◆ Your assignment:
Only some lines are wanted. Transcribe, exactly, the lines below from the line with "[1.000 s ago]" up to and including the line with "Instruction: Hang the".

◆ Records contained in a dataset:

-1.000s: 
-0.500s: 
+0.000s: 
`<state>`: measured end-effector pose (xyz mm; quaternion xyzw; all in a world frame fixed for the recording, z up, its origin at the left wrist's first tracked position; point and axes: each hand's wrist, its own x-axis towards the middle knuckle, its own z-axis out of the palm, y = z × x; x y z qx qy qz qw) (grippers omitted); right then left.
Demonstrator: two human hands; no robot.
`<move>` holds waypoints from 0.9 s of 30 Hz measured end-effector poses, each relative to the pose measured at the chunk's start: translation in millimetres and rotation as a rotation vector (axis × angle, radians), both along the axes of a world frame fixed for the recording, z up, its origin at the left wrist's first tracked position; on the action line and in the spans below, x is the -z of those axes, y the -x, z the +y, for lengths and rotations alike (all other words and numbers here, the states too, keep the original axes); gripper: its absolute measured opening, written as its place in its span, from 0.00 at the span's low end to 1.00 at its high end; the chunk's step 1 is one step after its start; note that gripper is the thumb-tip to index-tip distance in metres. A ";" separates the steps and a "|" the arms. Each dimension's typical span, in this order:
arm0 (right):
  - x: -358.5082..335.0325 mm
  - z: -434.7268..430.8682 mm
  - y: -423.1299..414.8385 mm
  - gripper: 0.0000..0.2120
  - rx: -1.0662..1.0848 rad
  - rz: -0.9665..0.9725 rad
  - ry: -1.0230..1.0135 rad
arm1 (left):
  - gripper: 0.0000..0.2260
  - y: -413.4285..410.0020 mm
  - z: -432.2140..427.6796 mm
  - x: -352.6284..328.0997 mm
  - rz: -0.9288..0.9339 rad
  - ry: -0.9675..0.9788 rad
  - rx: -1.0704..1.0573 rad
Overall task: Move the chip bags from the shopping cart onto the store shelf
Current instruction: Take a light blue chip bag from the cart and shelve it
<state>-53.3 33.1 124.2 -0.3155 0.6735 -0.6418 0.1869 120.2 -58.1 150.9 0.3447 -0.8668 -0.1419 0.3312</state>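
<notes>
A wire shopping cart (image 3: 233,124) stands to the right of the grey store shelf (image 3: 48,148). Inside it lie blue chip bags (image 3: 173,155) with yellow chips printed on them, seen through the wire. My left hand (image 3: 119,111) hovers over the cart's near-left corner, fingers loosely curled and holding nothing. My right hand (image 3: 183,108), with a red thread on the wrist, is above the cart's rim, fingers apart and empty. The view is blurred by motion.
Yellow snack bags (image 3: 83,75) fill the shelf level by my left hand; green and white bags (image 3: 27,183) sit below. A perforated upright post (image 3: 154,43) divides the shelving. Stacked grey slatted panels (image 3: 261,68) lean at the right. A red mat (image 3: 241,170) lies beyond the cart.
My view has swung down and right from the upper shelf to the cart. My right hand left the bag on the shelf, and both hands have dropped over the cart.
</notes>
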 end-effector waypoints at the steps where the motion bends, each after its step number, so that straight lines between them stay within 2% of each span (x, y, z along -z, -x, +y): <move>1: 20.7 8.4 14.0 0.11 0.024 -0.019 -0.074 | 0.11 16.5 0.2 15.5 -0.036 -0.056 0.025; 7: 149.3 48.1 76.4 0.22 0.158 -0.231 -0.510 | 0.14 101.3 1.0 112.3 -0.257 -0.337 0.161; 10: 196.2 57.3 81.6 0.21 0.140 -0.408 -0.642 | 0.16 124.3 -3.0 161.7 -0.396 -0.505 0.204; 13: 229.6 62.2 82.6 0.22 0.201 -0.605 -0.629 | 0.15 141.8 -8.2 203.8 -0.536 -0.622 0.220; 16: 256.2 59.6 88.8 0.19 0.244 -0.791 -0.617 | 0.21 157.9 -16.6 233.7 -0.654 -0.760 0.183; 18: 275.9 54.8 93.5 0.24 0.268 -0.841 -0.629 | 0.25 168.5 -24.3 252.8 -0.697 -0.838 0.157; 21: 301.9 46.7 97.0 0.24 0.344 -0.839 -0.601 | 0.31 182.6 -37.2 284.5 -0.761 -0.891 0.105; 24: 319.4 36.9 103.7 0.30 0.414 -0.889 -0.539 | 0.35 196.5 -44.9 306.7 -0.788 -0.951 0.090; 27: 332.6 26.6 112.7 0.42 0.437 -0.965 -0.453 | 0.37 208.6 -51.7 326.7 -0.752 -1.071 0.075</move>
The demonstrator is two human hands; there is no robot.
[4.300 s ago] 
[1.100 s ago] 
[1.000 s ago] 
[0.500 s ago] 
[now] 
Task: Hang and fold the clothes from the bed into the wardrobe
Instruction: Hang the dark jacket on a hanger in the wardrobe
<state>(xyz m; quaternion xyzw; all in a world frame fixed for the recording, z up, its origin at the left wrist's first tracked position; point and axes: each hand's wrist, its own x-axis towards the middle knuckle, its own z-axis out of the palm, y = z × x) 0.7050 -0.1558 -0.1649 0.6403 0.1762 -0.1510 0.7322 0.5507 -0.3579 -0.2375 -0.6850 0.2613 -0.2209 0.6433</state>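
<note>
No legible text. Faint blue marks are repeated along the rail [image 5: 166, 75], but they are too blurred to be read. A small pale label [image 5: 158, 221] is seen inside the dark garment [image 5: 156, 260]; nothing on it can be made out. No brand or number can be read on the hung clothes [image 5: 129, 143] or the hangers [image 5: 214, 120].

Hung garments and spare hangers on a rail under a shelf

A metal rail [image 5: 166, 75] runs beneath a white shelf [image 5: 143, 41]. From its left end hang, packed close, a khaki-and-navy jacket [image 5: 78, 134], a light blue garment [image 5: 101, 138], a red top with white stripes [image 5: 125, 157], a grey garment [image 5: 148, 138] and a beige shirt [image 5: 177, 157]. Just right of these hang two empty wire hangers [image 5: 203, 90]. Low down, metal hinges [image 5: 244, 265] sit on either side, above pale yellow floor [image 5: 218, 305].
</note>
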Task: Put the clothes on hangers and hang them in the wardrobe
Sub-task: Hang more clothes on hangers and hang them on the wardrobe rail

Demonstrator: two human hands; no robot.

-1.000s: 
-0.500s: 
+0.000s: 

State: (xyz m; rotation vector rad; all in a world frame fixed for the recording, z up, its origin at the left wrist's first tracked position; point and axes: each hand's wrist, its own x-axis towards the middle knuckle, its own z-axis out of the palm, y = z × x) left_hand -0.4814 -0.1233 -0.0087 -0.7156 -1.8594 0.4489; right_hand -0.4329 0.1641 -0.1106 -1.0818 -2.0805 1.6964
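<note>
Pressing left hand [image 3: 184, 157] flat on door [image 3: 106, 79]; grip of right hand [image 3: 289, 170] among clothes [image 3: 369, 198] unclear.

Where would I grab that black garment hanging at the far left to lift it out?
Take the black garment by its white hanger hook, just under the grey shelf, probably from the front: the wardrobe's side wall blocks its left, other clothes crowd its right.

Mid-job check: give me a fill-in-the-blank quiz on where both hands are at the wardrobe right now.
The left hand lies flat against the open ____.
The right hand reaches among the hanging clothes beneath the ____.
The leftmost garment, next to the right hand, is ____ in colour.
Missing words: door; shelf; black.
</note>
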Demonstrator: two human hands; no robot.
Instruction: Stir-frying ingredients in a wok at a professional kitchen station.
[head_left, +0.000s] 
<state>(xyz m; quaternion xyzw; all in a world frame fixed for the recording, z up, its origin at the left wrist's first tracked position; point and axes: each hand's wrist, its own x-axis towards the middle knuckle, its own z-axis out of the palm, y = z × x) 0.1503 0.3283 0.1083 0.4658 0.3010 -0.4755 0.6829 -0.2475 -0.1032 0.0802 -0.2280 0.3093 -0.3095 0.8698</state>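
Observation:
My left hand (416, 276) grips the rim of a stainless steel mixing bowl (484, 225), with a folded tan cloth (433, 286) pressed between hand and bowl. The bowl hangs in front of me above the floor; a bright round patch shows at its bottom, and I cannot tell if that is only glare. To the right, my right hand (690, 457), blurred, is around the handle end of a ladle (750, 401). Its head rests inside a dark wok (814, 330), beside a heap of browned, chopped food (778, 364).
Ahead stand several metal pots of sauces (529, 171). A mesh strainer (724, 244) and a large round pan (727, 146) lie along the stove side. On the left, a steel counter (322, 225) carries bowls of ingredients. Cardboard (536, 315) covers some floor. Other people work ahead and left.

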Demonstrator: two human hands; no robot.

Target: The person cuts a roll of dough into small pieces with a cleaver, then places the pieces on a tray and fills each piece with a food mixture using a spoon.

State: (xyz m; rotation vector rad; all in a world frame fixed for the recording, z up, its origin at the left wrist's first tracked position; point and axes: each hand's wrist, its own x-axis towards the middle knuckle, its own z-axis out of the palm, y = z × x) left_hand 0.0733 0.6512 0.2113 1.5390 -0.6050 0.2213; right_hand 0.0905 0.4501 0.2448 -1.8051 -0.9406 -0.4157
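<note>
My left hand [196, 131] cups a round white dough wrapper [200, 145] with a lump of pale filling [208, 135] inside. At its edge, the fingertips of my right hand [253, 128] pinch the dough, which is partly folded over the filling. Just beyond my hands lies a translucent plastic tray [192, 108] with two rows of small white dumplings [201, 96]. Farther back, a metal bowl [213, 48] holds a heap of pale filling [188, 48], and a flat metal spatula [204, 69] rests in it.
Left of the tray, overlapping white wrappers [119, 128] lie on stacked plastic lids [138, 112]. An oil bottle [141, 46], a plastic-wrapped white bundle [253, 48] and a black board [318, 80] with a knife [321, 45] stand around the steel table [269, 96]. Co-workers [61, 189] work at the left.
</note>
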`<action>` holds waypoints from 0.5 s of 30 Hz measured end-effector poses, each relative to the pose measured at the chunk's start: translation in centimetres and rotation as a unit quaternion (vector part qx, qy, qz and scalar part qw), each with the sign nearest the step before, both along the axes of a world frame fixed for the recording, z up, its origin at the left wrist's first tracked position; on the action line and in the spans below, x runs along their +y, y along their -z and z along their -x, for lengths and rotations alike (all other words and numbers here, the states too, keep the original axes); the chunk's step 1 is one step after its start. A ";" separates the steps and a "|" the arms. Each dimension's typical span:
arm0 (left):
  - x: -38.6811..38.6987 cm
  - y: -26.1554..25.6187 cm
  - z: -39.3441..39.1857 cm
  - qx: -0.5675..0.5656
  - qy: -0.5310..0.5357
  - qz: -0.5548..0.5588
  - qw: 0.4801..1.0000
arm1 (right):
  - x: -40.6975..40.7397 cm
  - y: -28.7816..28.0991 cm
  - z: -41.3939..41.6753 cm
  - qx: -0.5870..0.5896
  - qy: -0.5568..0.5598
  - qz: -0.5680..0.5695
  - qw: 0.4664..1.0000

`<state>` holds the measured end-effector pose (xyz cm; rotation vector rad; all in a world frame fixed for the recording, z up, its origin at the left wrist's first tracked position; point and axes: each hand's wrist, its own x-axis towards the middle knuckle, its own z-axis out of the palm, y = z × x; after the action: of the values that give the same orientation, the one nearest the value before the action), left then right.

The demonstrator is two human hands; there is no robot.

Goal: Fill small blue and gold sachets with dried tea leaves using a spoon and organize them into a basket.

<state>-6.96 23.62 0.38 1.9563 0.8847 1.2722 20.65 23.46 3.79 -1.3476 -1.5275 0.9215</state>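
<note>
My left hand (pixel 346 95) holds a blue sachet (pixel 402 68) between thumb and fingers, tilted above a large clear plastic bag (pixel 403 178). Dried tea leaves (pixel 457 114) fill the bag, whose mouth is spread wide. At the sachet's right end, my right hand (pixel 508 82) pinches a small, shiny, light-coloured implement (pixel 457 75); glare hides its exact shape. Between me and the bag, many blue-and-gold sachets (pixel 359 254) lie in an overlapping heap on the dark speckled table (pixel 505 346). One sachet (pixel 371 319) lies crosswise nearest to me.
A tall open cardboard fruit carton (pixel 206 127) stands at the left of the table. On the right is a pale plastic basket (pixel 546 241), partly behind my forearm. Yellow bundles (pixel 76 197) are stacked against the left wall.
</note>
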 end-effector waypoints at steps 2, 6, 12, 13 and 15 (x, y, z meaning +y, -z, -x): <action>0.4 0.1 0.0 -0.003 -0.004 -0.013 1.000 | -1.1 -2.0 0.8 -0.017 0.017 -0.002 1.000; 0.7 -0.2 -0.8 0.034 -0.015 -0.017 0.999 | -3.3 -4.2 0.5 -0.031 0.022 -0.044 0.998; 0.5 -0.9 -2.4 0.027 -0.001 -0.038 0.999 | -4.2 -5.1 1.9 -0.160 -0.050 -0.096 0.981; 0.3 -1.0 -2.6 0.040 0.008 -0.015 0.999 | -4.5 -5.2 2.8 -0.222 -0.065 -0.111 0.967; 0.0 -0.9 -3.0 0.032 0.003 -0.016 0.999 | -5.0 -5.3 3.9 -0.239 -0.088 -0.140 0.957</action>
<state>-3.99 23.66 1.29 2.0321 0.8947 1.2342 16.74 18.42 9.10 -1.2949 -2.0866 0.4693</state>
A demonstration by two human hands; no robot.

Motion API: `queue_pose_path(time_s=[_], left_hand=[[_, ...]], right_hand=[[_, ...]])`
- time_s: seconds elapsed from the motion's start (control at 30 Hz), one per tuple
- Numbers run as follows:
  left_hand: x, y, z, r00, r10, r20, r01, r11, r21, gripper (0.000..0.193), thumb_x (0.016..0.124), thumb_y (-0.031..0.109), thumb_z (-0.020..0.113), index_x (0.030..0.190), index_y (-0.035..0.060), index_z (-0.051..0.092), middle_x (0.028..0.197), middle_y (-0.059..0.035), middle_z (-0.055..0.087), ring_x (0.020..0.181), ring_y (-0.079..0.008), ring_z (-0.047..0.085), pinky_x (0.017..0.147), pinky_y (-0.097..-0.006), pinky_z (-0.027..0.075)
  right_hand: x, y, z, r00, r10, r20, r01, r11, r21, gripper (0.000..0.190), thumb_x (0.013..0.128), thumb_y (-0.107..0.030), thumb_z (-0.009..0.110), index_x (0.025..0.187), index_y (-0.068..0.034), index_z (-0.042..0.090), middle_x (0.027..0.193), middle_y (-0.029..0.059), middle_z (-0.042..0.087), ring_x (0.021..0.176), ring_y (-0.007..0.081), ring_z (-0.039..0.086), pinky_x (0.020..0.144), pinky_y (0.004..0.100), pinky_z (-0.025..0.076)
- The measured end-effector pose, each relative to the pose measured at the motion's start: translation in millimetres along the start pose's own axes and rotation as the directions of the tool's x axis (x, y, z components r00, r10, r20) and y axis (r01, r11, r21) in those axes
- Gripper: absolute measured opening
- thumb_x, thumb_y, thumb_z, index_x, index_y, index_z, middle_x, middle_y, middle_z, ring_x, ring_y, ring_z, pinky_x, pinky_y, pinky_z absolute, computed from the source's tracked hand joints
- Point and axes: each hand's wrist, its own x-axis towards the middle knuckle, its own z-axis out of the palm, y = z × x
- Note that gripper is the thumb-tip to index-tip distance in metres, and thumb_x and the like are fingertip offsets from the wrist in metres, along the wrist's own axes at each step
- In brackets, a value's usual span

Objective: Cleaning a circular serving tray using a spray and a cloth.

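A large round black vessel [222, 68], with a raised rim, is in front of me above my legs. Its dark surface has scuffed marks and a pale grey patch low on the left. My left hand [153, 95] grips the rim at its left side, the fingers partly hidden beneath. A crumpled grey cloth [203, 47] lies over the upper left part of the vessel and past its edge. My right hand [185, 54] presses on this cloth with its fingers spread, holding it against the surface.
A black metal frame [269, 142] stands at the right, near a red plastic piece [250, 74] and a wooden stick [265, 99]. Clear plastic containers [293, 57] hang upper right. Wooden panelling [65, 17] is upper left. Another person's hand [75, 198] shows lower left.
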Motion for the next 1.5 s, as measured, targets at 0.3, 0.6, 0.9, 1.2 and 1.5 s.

◆ Exercise answer:
[1.000 s ago] 
[0.500 s ago] 
[now] 
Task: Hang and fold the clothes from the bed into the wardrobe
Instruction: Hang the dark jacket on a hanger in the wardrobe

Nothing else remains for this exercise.